** Opening Data for this exercise block **

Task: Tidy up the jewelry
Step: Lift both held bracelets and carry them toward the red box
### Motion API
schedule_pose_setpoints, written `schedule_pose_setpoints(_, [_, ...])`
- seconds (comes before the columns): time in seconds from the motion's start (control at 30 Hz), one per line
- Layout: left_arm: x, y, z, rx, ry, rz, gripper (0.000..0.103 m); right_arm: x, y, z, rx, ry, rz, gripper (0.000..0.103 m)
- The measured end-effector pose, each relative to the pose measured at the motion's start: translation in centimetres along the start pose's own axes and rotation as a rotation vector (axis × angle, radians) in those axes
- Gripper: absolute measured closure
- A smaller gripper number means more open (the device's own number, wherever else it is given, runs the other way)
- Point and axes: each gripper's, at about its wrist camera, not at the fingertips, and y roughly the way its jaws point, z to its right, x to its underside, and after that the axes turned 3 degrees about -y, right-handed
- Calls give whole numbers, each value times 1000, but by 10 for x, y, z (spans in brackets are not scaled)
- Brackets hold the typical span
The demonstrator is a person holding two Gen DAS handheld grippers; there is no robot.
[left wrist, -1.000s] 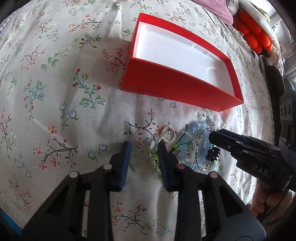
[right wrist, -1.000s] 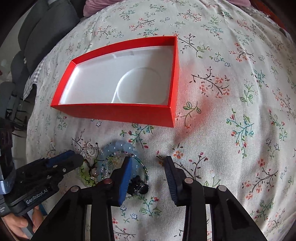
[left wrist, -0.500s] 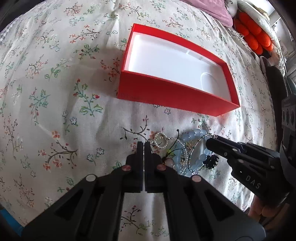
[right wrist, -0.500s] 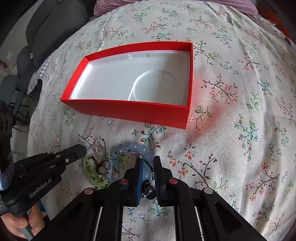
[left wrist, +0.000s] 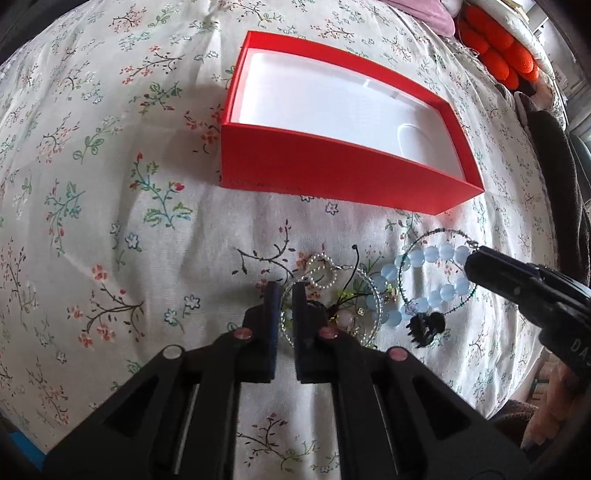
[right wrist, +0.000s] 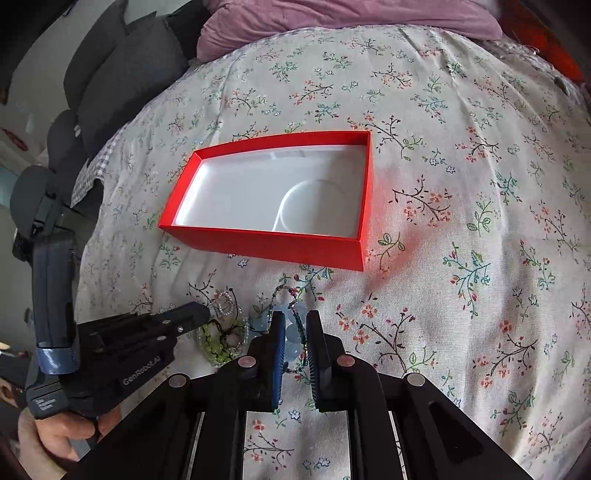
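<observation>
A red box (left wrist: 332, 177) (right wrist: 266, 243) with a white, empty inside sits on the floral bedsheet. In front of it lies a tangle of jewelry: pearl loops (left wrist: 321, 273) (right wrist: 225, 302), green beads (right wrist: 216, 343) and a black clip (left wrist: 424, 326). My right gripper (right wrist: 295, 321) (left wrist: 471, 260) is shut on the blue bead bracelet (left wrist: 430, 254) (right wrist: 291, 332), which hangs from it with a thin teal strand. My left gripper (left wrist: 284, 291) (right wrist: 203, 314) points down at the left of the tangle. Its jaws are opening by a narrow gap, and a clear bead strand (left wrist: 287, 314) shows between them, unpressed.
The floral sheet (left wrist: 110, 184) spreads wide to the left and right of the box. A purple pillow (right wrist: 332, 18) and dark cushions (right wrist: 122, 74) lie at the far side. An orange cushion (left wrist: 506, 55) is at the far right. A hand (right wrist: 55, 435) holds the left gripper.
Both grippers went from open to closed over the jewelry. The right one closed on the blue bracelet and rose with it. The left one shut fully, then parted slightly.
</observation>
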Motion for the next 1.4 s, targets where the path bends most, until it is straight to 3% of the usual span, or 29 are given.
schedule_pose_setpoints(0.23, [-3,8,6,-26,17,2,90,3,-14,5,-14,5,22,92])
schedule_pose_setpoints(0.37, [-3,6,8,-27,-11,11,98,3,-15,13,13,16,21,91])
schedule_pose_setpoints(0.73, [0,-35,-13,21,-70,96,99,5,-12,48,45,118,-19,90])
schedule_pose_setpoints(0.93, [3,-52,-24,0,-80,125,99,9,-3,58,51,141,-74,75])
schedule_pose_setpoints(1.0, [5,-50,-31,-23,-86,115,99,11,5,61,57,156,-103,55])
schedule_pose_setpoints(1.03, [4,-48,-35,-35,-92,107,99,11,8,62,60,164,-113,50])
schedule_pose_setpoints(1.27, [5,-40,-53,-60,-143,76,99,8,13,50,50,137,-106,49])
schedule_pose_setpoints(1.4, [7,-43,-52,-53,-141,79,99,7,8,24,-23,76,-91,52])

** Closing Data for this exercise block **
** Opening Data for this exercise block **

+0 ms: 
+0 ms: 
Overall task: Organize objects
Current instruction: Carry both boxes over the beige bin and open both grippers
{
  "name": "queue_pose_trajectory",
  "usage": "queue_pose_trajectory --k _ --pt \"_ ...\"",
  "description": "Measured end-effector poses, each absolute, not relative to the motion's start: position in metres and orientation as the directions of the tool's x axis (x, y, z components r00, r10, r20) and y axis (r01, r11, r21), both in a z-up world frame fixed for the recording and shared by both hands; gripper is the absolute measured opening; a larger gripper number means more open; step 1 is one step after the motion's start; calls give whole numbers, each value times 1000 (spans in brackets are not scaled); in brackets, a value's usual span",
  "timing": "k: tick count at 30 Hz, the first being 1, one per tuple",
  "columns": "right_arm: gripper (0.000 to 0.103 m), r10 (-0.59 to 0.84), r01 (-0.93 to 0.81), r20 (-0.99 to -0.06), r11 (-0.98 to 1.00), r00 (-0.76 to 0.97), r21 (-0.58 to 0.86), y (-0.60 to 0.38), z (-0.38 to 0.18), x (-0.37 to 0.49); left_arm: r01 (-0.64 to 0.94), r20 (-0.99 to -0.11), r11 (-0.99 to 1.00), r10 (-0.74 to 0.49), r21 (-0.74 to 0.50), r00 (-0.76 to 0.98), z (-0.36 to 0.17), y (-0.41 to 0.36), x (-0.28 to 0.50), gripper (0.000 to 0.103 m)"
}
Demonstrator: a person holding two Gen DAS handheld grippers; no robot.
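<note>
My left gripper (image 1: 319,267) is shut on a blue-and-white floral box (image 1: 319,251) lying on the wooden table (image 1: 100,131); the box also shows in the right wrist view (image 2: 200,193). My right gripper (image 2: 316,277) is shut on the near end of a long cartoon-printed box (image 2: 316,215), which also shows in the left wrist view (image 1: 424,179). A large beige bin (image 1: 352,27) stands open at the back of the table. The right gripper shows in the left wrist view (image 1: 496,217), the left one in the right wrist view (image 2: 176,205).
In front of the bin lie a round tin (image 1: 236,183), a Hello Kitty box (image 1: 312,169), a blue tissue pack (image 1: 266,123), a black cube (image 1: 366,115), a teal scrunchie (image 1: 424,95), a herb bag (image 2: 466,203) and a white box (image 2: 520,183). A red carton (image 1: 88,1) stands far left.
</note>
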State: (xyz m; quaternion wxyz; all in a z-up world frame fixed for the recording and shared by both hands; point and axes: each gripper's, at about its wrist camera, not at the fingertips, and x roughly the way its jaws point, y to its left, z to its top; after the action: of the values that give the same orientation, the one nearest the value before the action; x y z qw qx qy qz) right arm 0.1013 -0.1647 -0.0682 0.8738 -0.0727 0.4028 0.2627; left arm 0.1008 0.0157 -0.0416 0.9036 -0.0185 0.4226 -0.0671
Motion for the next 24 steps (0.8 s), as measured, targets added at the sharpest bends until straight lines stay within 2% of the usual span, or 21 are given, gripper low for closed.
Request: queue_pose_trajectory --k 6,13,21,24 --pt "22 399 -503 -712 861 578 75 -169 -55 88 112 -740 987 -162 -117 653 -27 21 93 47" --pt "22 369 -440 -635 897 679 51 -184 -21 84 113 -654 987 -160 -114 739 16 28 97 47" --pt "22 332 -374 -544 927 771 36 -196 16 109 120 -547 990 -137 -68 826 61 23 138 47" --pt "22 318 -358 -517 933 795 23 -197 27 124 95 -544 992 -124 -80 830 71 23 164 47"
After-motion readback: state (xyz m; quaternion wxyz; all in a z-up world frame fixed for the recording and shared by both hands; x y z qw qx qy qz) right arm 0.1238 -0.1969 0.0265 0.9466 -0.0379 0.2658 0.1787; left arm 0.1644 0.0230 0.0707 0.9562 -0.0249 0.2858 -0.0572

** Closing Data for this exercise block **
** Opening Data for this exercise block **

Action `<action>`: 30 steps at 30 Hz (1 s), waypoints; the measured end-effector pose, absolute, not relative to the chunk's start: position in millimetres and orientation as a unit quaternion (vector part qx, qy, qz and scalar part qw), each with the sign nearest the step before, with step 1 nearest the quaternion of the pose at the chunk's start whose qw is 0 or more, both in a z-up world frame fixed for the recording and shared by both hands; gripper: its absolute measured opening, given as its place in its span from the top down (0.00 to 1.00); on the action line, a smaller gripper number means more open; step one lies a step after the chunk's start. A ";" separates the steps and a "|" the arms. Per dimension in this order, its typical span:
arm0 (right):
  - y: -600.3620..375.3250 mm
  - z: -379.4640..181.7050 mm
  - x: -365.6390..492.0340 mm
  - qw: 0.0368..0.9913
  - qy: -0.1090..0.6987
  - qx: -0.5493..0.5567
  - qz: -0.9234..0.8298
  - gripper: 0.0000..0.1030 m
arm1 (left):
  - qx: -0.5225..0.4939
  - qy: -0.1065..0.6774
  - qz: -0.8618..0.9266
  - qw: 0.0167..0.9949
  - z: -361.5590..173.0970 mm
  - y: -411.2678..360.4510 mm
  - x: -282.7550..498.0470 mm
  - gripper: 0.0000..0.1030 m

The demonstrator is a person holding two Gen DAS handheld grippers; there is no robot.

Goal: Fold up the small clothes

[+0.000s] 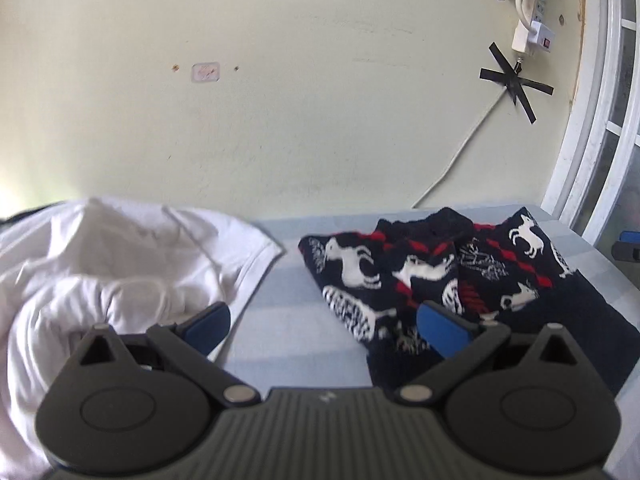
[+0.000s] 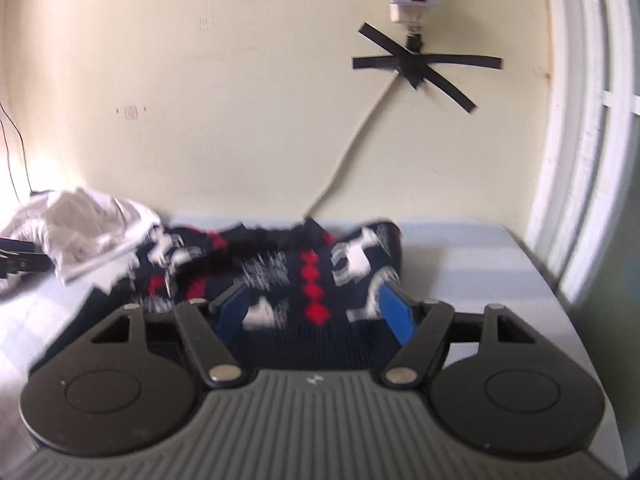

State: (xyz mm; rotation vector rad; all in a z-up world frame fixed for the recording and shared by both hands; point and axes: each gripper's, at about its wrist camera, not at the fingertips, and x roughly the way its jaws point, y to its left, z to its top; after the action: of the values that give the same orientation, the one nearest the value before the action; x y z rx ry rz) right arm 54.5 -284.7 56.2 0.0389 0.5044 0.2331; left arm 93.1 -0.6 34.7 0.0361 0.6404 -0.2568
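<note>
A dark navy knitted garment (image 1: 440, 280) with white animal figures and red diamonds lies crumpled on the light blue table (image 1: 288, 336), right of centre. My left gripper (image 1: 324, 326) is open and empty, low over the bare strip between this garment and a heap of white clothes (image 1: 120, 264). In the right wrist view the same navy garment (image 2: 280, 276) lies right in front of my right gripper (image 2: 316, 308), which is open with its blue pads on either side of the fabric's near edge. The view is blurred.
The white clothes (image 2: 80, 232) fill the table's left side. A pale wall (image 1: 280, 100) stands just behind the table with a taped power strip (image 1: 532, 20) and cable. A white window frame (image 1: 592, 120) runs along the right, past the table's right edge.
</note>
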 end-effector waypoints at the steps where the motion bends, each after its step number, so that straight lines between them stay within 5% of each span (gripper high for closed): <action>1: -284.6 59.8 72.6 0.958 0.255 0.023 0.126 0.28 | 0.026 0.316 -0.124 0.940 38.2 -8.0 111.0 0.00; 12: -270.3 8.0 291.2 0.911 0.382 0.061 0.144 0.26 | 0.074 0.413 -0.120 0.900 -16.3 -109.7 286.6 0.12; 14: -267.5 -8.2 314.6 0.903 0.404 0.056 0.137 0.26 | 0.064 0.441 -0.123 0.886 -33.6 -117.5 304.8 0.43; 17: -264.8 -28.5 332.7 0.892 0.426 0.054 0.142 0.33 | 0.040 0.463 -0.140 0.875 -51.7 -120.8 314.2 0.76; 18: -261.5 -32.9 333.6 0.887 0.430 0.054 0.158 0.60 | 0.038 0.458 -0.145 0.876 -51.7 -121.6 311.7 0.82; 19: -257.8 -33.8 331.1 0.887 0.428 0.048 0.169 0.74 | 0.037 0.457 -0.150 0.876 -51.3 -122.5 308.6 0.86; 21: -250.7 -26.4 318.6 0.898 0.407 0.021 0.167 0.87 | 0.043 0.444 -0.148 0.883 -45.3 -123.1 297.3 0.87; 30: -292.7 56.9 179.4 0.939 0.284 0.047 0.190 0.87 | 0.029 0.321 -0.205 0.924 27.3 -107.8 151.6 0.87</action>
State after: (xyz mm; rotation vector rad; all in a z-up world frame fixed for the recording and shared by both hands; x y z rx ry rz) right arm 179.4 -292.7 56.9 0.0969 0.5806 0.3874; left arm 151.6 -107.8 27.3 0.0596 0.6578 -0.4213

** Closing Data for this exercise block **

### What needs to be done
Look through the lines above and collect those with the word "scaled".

### Answer space
- Calls give whole numbers, each value times 1000, but by 10 for x, y, z (spans in brackets are not scaled)
  "description": "Measured end-effector poses, each absolute, not relative to the motion's start: position in metres and orientation as the directions of the tool's x axis (x, y, z components r00, r10, r20) and y axis (r01, r11, r21), both in a z-up world frame fixed for the recording and shared by both hands; gripper is the absolute measured opening; a larger gripper number means more open; step 1 is one step after the motion's start; calls give whole numbers, each value times 1000 (spans in brackets are not scaled); in brackets, a value's usual span",

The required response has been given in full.